TASK DESCRIPTION:
Write out each line of the material below once more, exactly as it appears.

_____

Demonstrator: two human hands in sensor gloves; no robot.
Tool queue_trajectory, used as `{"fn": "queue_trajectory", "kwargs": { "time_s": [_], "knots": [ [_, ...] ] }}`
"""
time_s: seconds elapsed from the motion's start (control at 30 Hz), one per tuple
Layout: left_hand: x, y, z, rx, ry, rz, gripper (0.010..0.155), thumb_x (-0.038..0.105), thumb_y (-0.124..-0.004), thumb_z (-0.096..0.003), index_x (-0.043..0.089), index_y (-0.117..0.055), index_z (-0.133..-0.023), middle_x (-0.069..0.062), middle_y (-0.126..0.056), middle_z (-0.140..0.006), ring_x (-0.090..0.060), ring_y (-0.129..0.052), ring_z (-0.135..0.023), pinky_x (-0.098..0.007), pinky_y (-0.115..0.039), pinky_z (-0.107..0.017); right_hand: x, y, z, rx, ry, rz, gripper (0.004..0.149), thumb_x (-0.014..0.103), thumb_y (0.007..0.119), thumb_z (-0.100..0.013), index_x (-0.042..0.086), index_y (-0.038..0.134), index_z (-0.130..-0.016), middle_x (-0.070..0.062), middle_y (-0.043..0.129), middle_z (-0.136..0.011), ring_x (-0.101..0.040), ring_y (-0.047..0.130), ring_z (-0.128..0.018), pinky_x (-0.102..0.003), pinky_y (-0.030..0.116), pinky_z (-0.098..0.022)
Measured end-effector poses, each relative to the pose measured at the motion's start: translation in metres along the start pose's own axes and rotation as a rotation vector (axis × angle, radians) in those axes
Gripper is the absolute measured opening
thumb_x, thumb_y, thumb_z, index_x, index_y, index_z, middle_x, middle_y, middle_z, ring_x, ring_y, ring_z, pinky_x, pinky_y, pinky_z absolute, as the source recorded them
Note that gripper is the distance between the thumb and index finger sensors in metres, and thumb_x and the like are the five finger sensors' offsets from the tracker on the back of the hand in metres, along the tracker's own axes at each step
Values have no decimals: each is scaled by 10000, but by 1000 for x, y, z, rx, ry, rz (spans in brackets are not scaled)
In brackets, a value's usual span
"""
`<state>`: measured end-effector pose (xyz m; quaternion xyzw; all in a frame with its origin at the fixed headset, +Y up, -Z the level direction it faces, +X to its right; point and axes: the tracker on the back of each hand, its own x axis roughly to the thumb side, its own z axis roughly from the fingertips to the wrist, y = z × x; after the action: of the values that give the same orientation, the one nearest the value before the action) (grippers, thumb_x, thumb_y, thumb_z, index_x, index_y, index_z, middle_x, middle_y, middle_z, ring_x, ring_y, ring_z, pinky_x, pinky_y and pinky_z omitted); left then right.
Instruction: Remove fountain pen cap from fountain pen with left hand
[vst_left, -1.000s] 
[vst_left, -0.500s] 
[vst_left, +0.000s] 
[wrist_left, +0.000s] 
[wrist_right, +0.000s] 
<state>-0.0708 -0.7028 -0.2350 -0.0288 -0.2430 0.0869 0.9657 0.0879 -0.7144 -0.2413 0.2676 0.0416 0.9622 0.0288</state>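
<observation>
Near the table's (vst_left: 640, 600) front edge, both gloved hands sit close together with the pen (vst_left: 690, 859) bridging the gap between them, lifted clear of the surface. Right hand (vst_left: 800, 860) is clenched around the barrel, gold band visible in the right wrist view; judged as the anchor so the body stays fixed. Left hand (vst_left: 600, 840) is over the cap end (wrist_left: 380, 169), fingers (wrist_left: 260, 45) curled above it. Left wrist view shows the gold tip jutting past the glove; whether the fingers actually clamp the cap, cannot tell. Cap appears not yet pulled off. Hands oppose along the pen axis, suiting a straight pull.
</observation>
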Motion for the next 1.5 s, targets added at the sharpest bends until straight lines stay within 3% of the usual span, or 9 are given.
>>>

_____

ANSWER SPACE:
Demonstrator: two human hands in sensor gloves; no robot.
Tool queue_trajectory, used as `{"fn": "queue_trajectory", "kwargs": { "time_s": [_], "knots": [ [_, ...] ] }}`
"""
time_s: seconds elapsed from the motion's start (control at 30 Hz), one per tuple
Layout: left_hand: x, y, z, rx, ry, rz, gripper (0.010..0.155), thumb_x (-0.038..0.105), thumb_y (-0.124..-0.004), thumb_z (-0.096..0.003), index_x (-0.043..0.089), index_y (-0.117..0.055), index_z (-0.133..-0.023), middle_x (-0.069..0.062), middle_y (-0.126..0.056), middle_z (-0.140..0.006), ring_x (-0.090..0.060), ring_y (-0.129..0.052), ring_z (-0.135..0.023), pinky_x (-0.098..0.007), pinky_y (-0.115..0.039), pinky_z (-0.107..0.017); right_hand: x, y, z, rx, ry, rz, gripper (0.004..0.149), thumb_x (-0.014..0.103), thumb_y (0.007..0.119), thumb_z (-0.100..0.013), index_x (-0.042..0.086), index_y (-0.038..0.134), index_z (-0.130..-0.016), middle_x (-0.070..0.062), middle_y (-0.043..0.129), middle_z (-0.136..0.011), ring_x (-0.101..0.040), ring_y (-0.047..0.130), ring_z (-0.128..0.018), pinky_x (-0.102..0.003), pinky_y (-0.030..0.116), pinky_z (-0.098..0.022)
Measured end-effector poses, each relative to the pose measured at the motion's start: translation in metres along the start pose's own axes and rotation as a rotation vector (axis × angle, radians) in those axes
Gripper is the absolute measured opening
thumb_x, thumb_y, thumb_z, index_x, index_y, index_z, middle_x, middle_y, middle_z, ring_x, ring_y, ring_z, pinky_x, pinky_y, pinky_z absolute, as the source recorded them
Note that gripper is the distance between the thumb and index finger sensors in metres, and thumb_x and the like are the five finger sensors' offsets from the tracker on the back of the hand in metres, along the tracker's own axes at each step
Values have no decimals: each is scaled by 10000, but by 1000 for x, y, z, rx, ry, rz (spans in brackets are not scaled)
In brackets, a value's usual span
"""
`<state>`: measured end-effector pose (xyz m; quaternion xyzw; all in a frame with its origin at the fixed headset, +Y up, -Z the level direction it faces, +X to its right; point and axes: the tracker on the back of each hand, its own x axis roughly to the thumb side, its own z axis roughly from the fingertips to the wrist, y = z × x; after the action: of the values that give the same orientation, the one nearest the value before the action) (grippers, thumb_x, thumb_y, thumb_z, index_x, index_y, index_z, middle_x, middle_y, middle_z, ring_x, ring_y, ring_z, pinky_x, pinky_y and pinky_z omitted); left then right.
Instruction: Remove fountain pen cap from fountain pen with left hand
[vst_left, -1.000s] 
[vst_left, -0.500s] 
[vst_left, +0.000s] 
[wrist_left, +0.000s] 
[wrist_right, +0.000s] 
<state>-0.0708 -0.7028 -0.2350 -0.0288 -0.2430 0.0869 0.9657 0.0879 -0.7144 -0.2413 0.2676 0.0416 0.9622 0.0288</state>
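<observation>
Near the table's (vst_left: 640, 600) front edge, both gloved hands sit close together with the pen (vst_left: 690, 859) bridging the gap between them, lifted clear of the surface. Right hand (vst_left: 800, 860) is clenched around the barrel, gold band visible in the right wrist view; judged as the anchor so the body stays fixed. Left hand (vst_left: 600, 840) is over the cap end (wrist_left: 380, 169), fingers (wrist_left: 260, 45) curled above it. Left wrist view shows the gold tip jutting past the glove; whether the fingers actually clamp the cap, cannot tell. Cap appears not yet pulled off. Hands oppose along the pen axis, suiting a straight pull.
</observation>
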Motion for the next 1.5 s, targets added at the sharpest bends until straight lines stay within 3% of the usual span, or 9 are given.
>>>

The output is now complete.